In the case of malignant disease, a grade 1 GVHD is desired for its anti-leukemia effect (24). A target AUC of approximately 10 h.mg/l may be chosen in order to maximize the probability of grade 1, but minimize the probability of grade ≥ 2 (Fig. 5). This target AUC is equivalent to an average cyclosporin concentration of 420 μg/l. According to our pharmacokinetic model, under 2-h intermittent infusion, the corresponding values for C2 and C12 are 1,000 μg/l and 80 μg/l, respectively. These predictions agree with the target concentrations used in several studies: plateau concentration of 450 to 520 μg/l (25), 150 to 400 μg/l (26), 250 to 400 μg/l (27), C2 observed by Hendriks (28) or Barkholt (16) and C12 observed by Martin (4). The agreement of our prediction with target values considered as relevant on clinical grounds is strongly supportive of our model. As a result, the model may be used to explore in silico, by simulation, the efficacy of different dosing strategies.

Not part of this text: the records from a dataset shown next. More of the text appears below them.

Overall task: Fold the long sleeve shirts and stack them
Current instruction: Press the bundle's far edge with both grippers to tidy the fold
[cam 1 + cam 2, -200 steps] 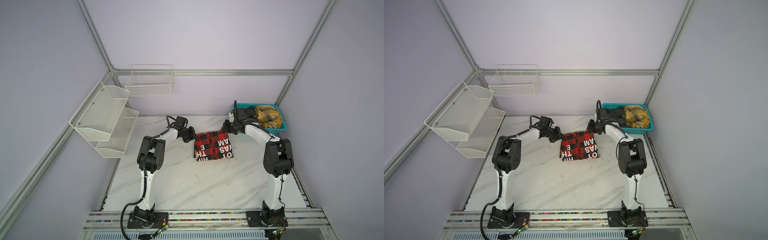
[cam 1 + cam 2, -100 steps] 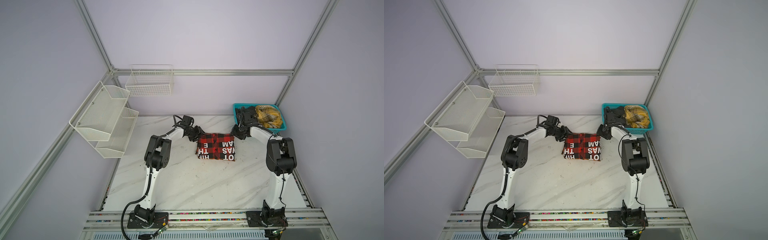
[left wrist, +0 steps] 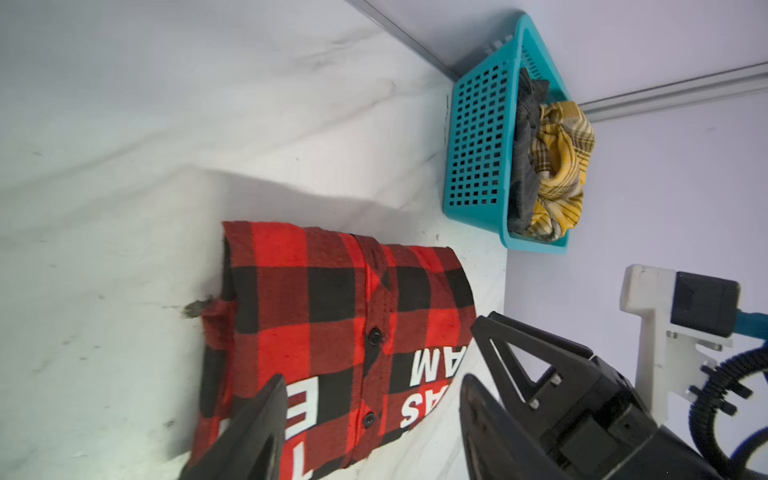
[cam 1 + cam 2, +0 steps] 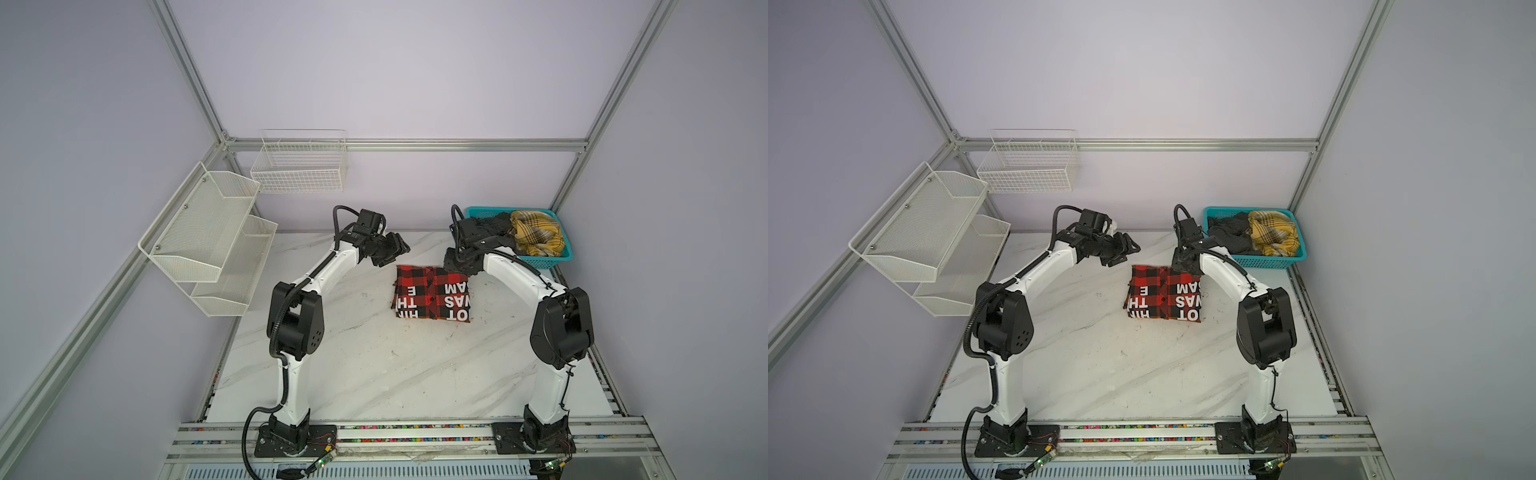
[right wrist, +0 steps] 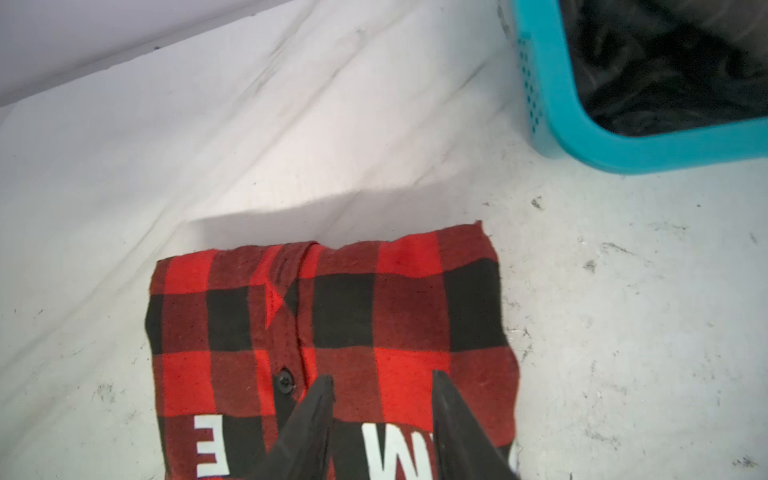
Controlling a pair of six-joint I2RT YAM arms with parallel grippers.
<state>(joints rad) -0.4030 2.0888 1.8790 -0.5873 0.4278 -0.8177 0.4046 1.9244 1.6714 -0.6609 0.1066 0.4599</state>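
Note:
The red-and-black check shirt [image 4: 432, 297] [image 4: 1165, 297] lies folded in a flat rectangle on the marble table, white letters up. My left gripper [image 4: 392, 249] [image 4: 1123, 251] hangs open, up and to the left of the shirt's far left corner, holding nothing. In the left wrist view its jaws [image 3: 374, 380] stand wide, with the shirt [image 3: 345, 324] beyond them. My right gripper [image 4: 457, 266] [image 5: 382, 376] is open just above the shirt's [image 5: 332, 332] far right corner. The yellow plaid shirt [image 4: 538, 237] [image 3: 561, 166] and the dark grey shirt [image 4: 1229, 232] [image 5: 665, 70] lie crumpled in the basket.
The teal basket [image 4: 557, 259] [image 4: 1266, 262] [image 3: 478, 137] stands at the table's far right corner, close behind my right wrist. White mesh shelves [image 4: 208, 232] hang on the left wall. A wire basket [image 4: 299, 166] hangs on the back wall.
Both grippers went from shut to open and let go of the check shirt, which now lies a little further right. My left gripper has lifted and drawn back to the left.

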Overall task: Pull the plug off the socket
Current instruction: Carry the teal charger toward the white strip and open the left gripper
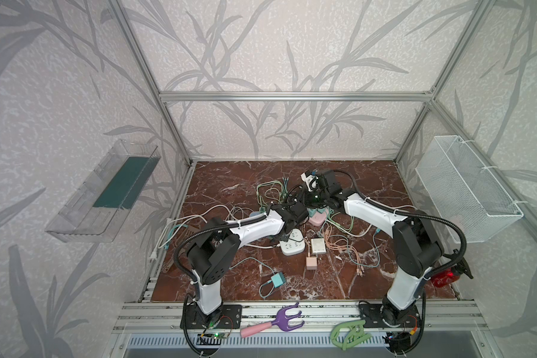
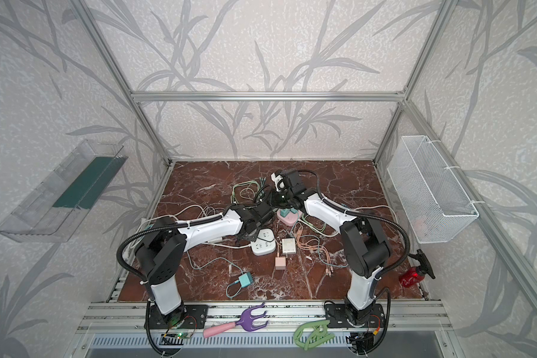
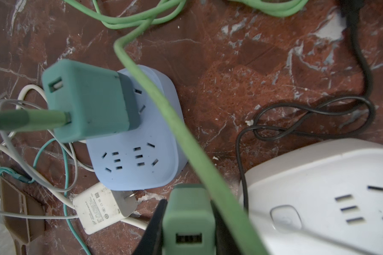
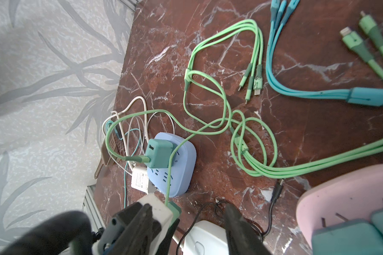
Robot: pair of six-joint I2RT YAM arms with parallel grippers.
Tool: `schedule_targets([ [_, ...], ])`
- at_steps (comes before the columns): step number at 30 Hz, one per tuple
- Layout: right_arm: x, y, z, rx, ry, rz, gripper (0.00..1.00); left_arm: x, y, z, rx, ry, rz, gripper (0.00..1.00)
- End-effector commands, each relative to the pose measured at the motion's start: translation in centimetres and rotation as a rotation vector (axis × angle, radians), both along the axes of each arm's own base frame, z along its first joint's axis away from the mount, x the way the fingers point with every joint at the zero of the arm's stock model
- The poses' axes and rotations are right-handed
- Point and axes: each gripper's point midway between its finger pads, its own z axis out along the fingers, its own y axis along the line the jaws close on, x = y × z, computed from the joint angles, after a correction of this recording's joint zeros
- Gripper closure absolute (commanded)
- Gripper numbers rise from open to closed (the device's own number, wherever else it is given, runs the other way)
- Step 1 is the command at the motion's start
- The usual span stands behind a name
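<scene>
Red-brown marble tabletop (image 1: 369,186), pretty cluttered tbh: a blue socket block (image 3: 142,159), a white power strip (image 1: 292,245) and a pink socket block (image 1: 317,219) are laid on it, with green cables (image 4: 223,72) and a teal charger (image 1: 277,280) scattered around.

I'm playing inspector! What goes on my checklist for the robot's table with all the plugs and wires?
Surface: red-brown marble table, crowded in the middle.
Job's things: green plug is gripped, pins hidden; teal plug sits in the blue socket block; white socket block lies beside it.
Clutter: loose white charger; purple rake and green clip on the front rail; red spray bottle at the table's edge.
Grippers: left tool shut on the green plug; right tool open, nothing seen in it.
Cables: green cable crosses over the blue socket block; black cable loops nearby; many more are tangled.
Surroundings: wire basket and clear tray hang on leaf-patterned walls.
</scene>
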Motion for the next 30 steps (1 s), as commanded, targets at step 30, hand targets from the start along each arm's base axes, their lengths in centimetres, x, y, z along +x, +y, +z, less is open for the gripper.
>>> schedule_targets([
  [30,-1.2,-1.9,-0.8,-0.073,0.030,0.008,0.47,0.3,-1.5,2.8,-0.040,0.021,0.025,0.34],
])
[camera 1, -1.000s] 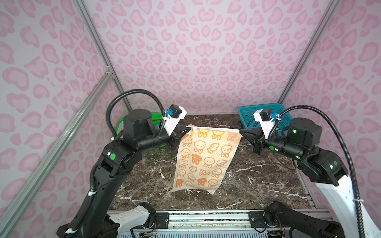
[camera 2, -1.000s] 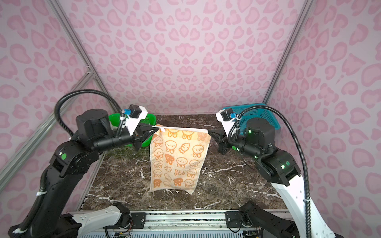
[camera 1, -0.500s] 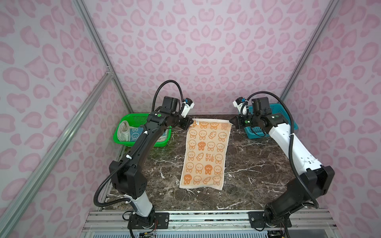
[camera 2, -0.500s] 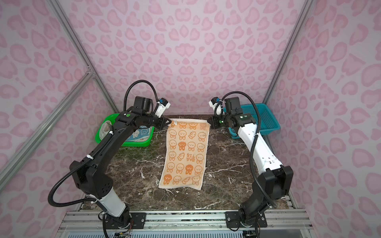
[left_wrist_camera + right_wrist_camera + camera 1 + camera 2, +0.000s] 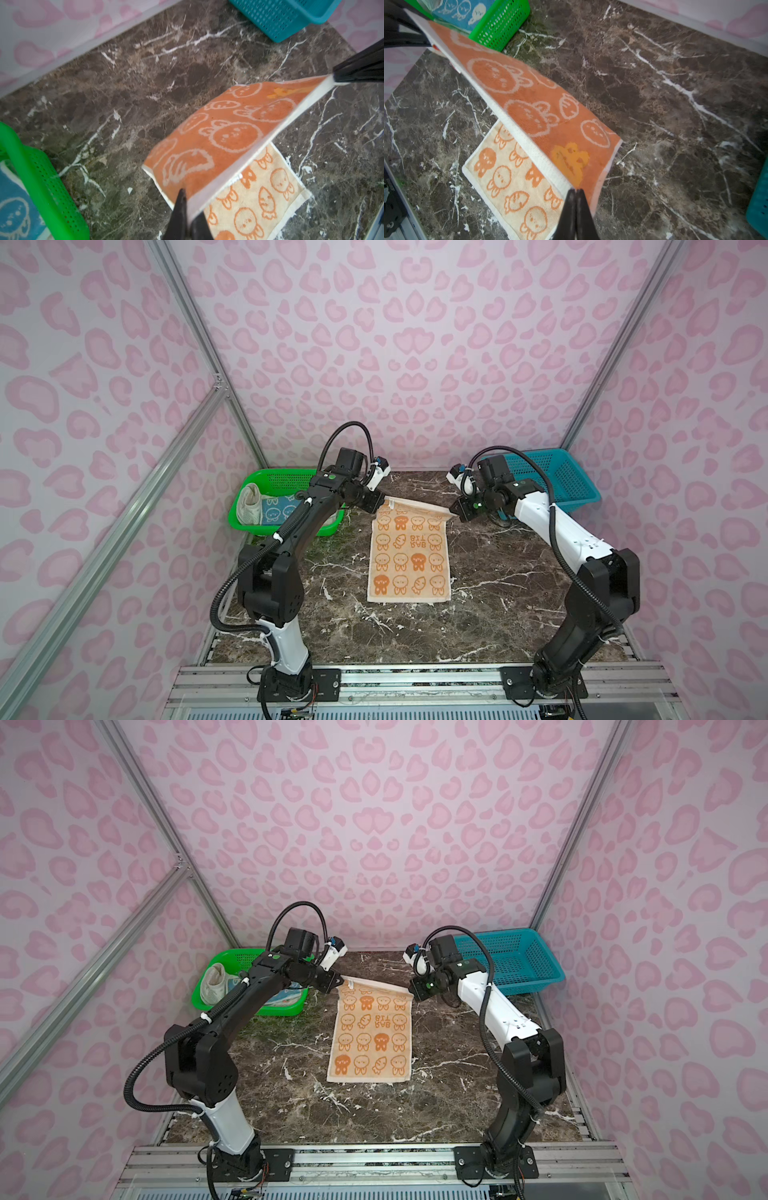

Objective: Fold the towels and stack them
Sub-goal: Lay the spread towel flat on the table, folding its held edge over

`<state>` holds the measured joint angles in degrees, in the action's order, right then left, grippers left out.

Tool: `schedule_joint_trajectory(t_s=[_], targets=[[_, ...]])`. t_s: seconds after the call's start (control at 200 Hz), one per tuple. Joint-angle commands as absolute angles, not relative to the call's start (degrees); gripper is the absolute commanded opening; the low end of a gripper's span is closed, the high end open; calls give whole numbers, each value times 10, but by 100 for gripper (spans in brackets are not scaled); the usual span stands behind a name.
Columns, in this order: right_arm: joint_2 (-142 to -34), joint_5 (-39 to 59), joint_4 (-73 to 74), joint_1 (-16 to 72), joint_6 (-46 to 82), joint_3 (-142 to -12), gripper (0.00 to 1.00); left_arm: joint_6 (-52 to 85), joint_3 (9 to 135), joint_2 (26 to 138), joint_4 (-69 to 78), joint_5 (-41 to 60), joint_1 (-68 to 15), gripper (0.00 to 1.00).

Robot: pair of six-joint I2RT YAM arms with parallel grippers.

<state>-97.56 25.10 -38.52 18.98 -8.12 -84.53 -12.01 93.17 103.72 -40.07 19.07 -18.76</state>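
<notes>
1. While both arms are reaching toward the back wall, the dark marble table (image 5: 498, 614) is carrying everything in the scene.
2. The left arm (image 5: 291, 539) and the right arm (image 5: 565, 531) are stretching inward from the front rail, and their tips are meeting the far end of the orange towel from either side.
3. The blue basket (image 5: 552, 477) is sitting at the back right corner of the table, just behind the right arm.
4. The green basket (image 5: 286, 479) is sitting at the back left, partly hidden behind the left arm.
5. The orange towel (image 5: 409, 560) is lying in the middle of the table, pale side up, between the two baskets and apart from both. Its far edge is hanging taut in the air between the grippers, and in the wrist views the lifted part (image 5: 218, 128) is showing its deep-orange side, sloping down to the table.
6. The blue towel (image 5: 276, 508) is lying inside the green basket.
7. The white towel (image 5: 248, 504) is lying bunched beside it, against the basket's left wall.
8. The left gripper (image 5: 188, 199) is pinching the far left corner of the orange towel, jaws closed on its white hem.
9. The right gripper (image 5: 575, 192) is pinching the far right corner, jaws pressed together on the hem.
</notes>
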Motion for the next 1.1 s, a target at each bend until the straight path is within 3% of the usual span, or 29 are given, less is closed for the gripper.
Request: schedule_joint_trajectory(t_s=[0.0,0.43,1.095], targets=[[-961,198,-403,196,-86,-807,0,-124,885,1007,-396,155,-184,3],[-898,153,-407,258,-70,-701,0,-123,749,922,-402,96,-237,3],[-895,137,-320,356,9,-552,0,-68,630,916,-402,60,-304,3]])
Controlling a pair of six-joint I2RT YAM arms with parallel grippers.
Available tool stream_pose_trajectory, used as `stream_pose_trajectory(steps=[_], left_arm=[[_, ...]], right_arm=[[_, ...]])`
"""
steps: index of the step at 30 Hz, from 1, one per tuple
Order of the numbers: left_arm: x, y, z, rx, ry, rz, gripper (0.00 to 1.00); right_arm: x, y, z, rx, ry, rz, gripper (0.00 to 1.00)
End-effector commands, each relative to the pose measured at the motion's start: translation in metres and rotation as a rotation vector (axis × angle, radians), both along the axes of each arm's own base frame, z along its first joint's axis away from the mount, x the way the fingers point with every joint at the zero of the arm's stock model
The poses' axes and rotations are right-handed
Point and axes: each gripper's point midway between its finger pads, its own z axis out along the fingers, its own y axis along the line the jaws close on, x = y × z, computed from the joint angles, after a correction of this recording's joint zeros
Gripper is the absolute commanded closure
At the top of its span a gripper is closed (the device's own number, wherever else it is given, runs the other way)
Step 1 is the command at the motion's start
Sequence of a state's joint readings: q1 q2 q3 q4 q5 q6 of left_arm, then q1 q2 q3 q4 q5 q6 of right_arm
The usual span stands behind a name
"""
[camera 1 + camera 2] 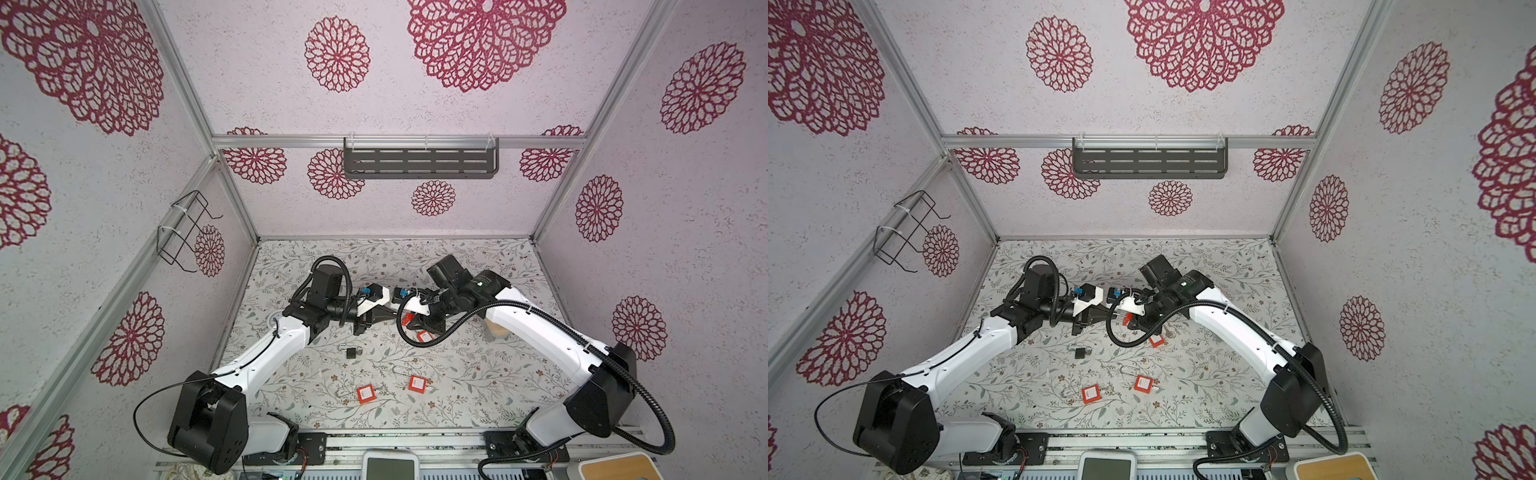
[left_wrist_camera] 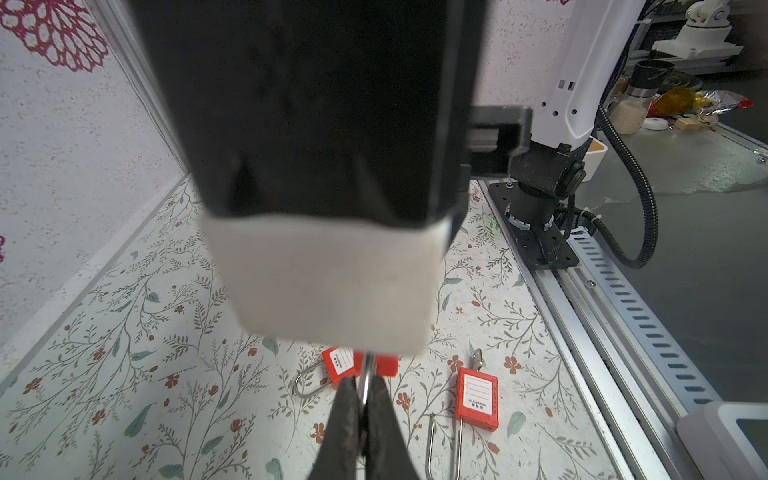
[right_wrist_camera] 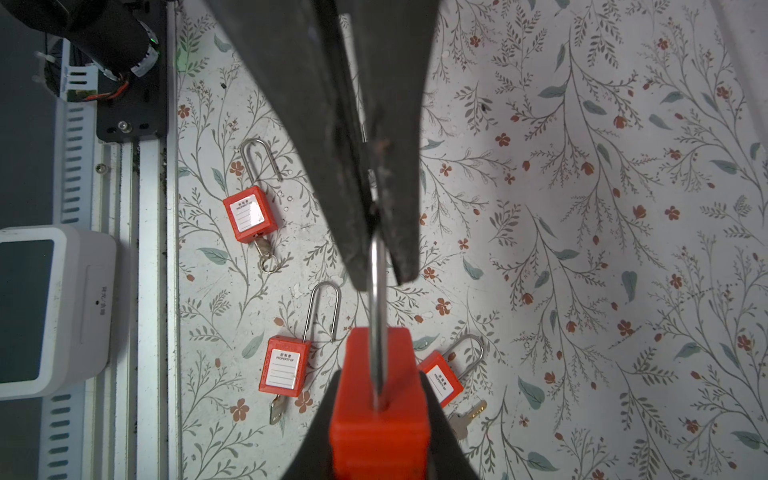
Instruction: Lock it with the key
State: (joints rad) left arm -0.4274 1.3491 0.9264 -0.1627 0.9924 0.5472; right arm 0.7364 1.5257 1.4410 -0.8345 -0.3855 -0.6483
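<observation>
One red padlock (image 3: 378, 424) is held over the worktop (image 3: 582, 249): the right hand (image 3: 380, 376) squeezes its body, the left hand (image 3: 381, 276) pinches its metal loop (image 3: 377, 316). Pushing crooked could jam or drop it.

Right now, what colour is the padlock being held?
The padlock is red; clearest in right wrist view.
</observation>
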Motion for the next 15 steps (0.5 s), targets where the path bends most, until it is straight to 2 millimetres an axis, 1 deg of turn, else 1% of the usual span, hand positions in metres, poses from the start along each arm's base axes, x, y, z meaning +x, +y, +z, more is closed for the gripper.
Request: stream_pose_trajectory(steps=[1,4,8,12,15], left_arm=[[-0.016,-0.009,0.003,-0.049,0.036,-0.072,1.0],[-0.014,-0.007,0.004,-0.06,0.036,-0.066,1.0],[-0.011,-0.004,0.005,-0.063,0.033,-0.053,1.0],[-0.004,0.001,0.01,-0.072,0.026,-0.035,1.0],[-0.002,0.004,0.014,-0.08,0.024,-0.028,1.0]], right_arm=[[0.02,0.027,0.048,0.158,-0.15,0.01,0.84],[0.019,0.02,0.049,0.147,-0.184,0.002,0.82],[0.019,0.009,0.049,0.133,-0.228,-0.019,0.7],[0.015,-0.001,0.051,0.119,-0.24,-0.038,0.45],[0.007,-0.006,0.052,0.118,-0.201,-0.051,0.35]])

On the other hand, in the case of non-malignant disease, a grade 0 GVHD is desired. The target exposure is therefore different. An AUC of approximately 16 h.mg/l is associated with the absence of GVHD with a probability of 80% (Fig. 5). This value is equivalent to a plateau concentration of 660 μg/l, a C2 of 1,600 μg/l, and a C12 of 120 μg/l.

CONCLUSION

In HSCT, the best pharmacokinetic index relating the anti-GVHD effect to cyclosporin exposure was its average concentration or, equivalently, its AUC. This finding is an indirect argument for equal efficacies of CI and II. Cyclosporin AUC in interstitial fluid of lymphoid organs was a better index than in blood, but only marginally. Because AUCs are much more easily measured in blood than in interstitial fluids, AUC in blood may be used as an index of cyclosporin efficacy. We employed a logistic model and a PBPK model to define target AUCs in blood, as well as the equivalent target values for C2 and C12 concentrations. These results may help to better design clinical studies aimed at comparing dosing strategies, rates of infusion and/or targets for therapeutic drug monitoring.